By Simon Dobolosky
The kiss that blew up the soccer world when Spanish Football Association President, Luis Rubiales openly and blatantly abused Spain’s World Cup winning team’s Jennifer Hermoso screwing up their 2023 World Cup winning euphoria was one of diverse sexual abuse common place hapoennings tainting sports we hear of so regularly.
In Sri Lanka, where it is not an exception, the recent schoolboy abuse in a Colombo school rugby team blew the lid to the scandalous ugly side that sportsmen and women are subjected to live with suppressed by the abuse of power by tinpot officials. The sordid actors are said to be mainly coaching staff who man the show.
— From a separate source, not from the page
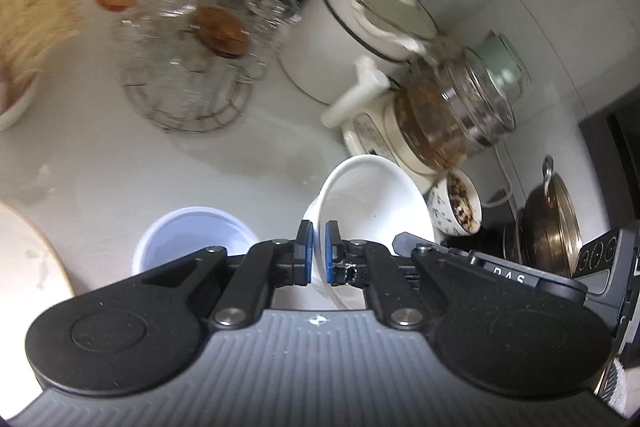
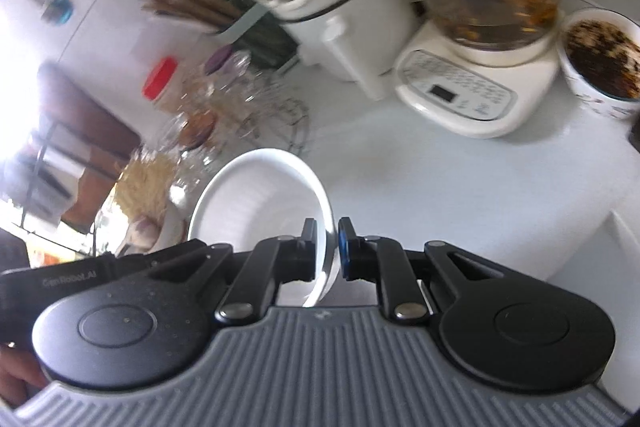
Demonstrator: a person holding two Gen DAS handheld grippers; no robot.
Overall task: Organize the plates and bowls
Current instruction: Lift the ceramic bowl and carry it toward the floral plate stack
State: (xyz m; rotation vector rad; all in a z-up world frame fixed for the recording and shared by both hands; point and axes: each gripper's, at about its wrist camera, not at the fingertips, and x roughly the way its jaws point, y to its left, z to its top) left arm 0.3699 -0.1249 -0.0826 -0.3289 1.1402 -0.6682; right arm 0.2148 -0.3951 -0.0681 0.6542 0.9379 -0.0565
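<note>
The left wrist view shows the white counter (image 1: 120,163) far below. The left gripper (image 1: 317,247) is pinched tight on the rim of a white bowl (image 1: 372,203), which hangs tipped on its side, mouth facing right. A pale blue cup (image 1: 192,235) sits just left of it. The right gripper (image 2: 327,247) is clamped on the rim of another white bowl (image 2: 256,195), tipped too, out to its left.

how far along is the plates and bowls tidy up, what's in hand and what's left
No finished stack shows in either view. In hand: the left gripper is shut on the rim of a white bowl, and the right gripper is shut on another white bowl, both lifted off the counter. Left: placing both, plus the pale blue bowl on the counter.
</note>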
Word has it of some athletes who have invariably fallen in line due to pressure.
The Spain women’s soccer scandal would go down as one of the major sexual abuses abusing authority.
But the final dust on the Rubiales scandal frowned at that the Spain Football Association President got off lightly with a penalty of $10,000 to be paid to the victim ordered by court on being convicted by court of sexual abuse, the judge, in disallowing the prosecution’s call for a jail term of one and a half years, holding that though the kissing offence was reproachable, was spontaneous and not of a violent nature.
Hermoso’s dismayed reaction to the verdict found all-round support by women in Spain.
DEVASTATING FOR GIRLS & WOMEN
An International Review for the Sociology of Sports has revealed that many women have, at some time, been the subject of sexual harassment or abuse in their working lives, and that similar experiences also occur in sport and why they have particularly devastating consequences for girls and women.
HARASSMENT FACTORS
Sexual harassment and abuse arise from the culture of sport and from the opportunities for exploitation of power and authority which this affords coaches. Results from studies of personal accounts of abuse by former women athletes have been presented and used to test various explanatory theories of abuse.